# Action item:
Return, in their exact form, the lines that lie between the start of the data below and the line containing "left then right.", with both ends included.

# Collected material:
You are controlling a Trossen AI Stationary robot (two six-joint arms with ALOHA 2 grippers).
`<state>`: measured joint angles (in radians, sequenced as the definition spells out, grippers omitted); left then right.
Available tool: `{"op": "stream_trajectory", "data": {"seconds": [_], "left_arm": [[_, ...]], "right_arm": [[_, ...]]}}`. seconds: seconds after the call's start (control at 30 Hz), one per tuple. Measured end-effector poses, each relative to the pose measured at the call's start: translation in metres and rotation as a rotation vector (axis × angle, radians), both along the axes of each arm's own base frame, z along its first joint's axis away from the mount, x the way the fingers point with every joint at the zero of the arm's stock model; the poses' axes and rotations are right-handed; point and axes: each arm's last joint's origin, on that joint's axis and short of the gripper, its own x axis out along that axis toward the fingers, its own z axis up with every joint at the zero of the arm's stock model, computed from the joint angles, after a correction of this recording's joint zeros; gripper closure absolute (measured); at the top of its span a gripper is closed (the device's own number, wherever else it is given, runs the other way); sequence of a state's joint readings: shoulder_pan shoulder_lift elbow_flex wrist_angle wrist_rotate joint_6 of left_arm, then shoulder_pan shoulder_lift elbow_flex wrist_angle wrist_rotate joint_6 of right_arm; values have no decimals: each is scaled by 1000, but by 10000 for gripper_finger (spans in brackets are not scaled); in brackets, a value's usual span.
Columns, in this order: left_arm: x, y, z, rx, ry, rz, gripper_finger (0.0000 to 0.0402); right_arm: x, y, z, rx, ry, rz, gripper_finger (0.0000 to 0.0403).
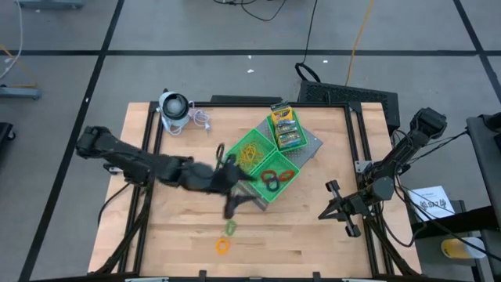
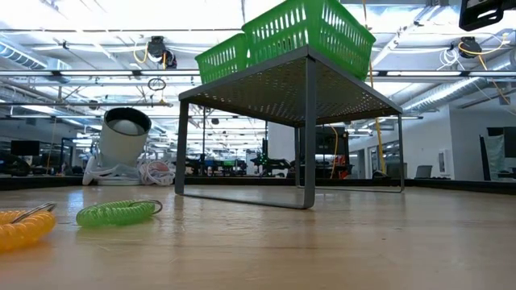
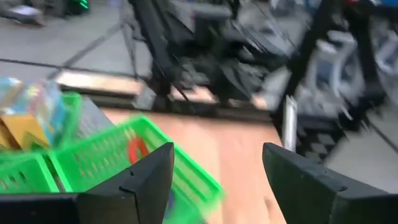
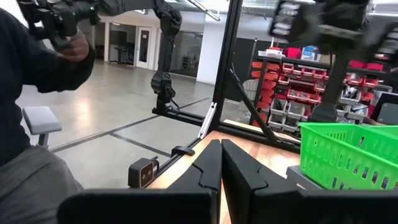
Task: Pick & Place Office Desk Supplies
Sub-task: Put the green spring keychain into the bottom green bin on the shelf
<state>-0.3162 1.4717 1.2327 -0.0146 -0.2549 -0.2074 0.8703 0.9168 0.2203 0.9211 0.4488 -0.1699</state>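
Three green trays on a grey stand [image 1: 311, 147] sit at mid-table. The far tray holds printed card boxes [image 1: 285, 128], the middle one tan-yellow rubber bands [image 1: 254, 152], and the near one red and dark rings [image 1: 279, 177]. A green coiled ring [image 1: 231, 227] and an orange one [image 1: 223, 245] lie on the table toward the near edge; both also show in the low view, green [image 2: 117, 212] and orange [image 2: 22, 229]. My left gripper [image 1: 244, 186] is open and empty just left of the near tray [image 3: 155, 158]. My right gripper [image 1: 333, 200] is shut and empty at the right.
A grey-white round gadget [image 1: 174, 108] with a coiled cord stands at the far left corner and also shows in the low view [image 2: 122, 135]. A person [image 4: 37, 93] stands beyond the table. Bare wood lies between the trays and the near edge.
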Motion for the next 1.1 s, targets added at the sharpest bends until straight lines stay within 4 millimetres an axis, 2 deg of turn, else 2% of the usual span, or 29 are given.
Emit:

# Exercise solution:
You are controlling a Trossen AI Stationary robot (two six-joint arms with ALOHA 2 grippers).
`<state>`: measured joint angles (in radians, sequenced as the definition spells out, grippers omitted); left then right.

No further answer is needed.